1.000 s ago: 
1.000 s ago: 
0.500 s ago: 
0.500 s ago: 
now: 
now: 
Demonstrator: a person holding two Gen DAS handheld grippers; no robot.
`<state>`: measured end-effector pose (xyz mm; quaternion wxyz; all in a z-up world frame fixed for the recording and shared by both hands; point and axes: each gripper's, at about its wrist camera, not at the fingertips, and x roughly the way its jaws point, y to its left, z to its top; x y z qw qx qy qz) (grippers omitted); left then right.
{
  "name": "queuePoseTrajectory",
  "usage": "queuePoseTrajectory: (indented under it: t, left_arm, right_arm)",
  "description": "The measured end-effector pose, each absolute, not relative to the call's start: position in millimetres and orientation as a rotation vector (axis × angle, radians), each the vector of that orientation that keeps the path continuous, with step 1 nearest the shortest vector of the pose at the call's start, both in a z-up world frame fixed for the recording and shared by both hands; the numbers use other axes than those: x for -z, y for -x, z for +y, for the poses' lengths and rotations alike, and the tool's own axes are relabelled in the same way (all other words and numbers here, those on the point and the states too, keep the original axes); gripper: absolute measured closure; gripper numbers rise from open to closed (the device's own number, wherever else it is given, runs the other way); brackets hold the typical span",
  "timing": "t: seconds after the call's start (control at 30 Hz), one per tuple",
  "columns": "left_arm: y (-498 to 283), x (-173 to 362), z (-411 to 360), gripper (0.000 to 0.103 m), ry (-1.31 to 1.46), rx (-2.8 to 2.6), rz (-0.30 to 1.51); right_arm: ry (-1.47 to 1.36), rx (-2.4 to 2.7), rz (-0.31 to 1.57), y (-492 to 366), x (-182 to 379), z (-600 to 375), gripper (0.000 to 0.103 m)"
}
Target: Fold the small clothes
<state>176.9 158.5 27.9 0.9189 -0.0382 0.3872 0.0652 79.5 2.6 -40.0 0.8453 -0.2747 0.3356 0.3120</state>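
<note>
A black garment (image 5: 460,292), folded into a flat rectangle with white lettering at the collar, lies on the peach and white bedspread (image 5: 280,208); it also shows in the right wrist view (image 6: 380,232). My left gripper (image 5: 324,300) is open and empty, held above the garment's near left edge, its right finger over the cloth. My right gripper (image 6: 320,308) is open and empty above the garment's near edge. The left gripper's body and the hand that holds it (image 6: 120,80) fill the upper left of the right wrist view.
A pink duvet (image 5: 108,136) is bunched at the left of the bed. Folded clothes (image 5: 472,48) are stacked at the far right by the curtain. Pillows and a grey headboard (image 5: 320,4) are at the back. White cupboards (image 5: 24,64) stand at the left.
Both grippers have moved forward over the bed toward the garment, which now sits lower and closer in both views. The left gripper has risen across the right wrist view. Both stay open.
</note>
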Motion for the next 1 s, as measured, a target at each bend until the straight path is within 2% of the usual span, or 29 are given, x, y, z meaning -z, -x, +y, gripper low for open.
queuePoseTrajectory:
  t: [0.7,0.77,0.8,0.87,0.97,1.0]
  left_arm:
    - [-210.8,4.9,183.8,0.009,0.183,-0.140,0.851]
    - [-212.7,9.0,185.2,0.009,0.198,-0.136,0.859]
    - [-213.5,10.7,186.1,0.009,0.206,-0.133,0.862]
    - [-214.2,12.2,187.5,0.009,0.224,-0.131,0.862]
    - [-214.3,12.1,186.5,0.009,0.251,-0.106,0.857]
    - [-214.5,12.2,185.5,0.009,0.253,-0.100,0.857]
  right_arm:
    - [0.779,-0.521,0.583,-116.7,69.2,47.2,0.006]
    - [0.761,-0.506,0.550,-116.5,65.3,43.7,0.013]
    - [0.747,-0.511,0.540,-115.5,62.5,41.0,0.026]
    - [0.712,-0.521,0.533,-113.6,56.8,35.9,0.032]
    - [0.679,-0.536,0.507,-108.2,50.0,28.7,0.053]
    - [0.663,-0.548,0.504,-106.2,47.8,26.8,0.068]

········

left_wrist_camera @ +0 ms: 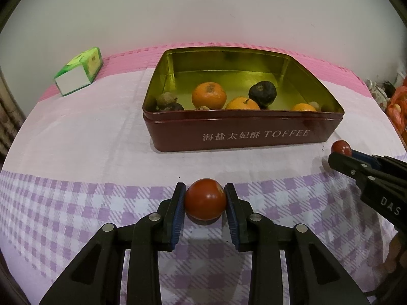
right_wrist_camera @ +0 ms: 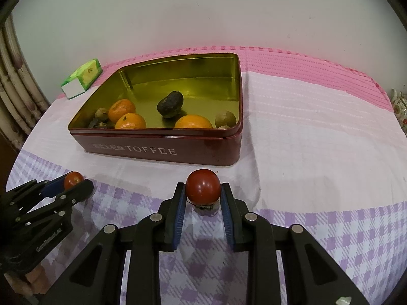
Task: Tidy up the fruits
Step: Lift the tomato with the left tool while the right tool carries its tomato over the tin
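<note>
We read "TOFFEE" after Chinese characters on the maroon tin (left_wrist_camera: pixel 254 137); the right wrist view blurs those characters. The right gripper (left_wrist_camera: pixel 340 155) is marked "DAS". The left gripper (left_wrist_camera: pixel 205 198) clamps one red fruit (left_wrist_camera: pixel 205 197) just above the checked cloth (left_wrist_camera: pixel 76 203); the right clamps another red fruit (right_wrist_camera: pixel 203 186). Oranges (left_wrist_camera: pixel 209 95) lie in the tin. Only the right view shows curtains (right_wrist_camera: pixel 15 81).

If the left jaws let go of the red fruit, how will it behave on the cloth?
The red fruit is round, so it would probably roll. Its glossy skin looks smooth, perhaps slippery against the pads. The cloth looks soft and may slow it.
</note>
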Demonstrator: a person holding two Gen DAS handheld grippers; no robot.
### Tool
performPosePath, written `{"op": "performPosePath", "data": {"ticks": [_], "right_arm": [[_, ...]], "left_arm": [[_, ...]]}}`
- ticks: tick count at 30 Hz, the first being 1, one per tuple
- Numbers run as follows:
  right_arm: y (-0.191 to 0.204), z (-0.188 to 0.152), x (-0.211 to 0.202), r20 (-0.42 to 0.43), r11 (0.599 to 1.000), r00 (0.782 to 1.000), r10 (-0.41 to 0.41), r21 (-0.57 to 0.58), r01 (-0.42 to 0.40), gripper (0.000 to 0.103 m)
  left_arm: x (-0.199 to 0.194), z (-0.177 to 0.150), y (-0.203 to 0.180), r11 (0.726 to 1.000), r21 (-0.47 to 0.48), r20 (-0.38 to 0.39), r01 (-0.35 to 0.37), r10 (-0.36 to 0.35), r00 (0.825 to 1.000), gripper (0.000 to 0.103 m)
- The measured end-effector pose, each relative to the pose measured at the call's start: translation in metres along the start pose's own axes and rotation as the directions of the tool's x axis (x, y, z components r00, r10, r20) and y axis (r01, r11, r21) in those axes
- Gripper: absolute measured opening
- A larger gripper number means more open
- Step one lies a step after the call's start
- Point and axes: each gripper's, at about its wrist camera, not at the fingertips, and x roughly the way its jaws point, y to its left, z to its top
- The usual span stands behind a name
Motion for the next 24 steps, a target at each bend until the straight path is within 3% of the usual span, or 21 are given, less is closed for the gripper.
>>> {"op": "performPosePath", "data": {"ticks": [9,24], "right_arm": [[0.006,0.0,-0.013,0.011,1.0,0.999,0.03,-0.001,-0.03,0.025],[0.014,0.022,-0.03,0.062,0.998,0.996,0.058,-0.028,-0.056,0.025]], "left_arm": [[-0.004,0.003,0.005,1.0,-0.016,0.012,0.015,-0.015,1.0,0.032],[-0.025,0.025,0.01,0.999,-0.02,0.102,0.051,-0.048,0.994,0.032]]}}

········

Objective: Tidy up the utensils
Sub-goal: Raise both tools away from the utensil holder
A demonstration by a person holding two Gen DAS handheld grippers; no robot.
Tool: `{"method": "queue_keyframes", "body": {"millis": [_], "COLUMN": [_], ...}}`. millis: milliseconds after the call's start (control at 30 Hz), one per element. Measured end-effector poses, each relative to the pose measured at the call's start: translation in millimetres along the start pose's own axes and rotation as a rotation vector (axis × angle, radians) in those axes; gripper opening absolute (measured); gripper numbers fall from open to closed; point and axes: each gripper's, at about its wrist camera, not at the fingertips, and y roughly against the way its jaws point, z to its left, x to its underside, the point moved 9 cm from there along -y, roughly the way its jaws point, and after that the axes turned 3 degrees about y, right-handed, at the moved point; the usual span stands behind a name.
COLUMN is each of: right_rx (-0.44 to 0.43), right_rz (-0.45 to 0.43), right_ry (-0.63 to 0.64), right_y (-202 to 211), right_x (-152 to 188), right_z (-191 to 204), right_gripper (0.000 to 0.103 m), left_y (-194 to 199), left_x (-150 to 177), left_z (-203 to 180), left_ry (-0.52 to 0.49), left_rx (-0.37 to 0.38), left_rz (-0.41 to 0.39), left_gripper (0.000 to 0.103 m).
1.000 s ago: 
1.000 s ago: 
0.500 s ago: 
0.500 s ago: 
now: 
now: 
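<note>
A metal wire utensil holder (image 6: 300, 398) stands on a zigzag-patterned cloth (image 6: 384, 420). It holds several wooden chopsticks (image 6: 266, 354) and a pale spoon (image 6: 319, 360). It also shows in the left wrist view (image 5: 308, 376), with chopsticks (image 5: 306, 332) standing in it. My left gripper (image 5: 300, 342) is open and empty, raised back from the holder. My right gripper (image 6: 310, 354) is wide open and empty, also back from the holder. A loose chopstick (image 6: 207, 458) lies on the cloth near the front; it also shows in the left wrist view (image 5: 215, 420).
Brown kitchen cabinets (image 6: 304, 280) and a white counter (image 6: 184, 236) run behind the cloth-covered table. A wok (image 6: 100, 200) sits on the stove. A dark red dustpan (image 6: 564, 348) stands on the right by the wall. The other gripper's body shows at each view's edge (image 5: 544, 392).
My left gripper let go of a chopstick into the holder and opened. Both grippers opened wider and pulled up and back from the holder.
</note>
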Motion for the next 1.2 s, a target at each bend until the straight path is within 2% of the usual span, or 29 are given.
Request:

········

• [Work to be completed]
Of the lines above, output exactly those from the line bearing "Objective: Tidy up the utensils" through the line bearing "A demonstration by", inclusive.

• [The completed task]
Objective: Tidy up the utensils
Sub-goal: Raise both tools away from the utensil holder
A demonstration by a person holding two Gen DAS handheld grippers; no robot.

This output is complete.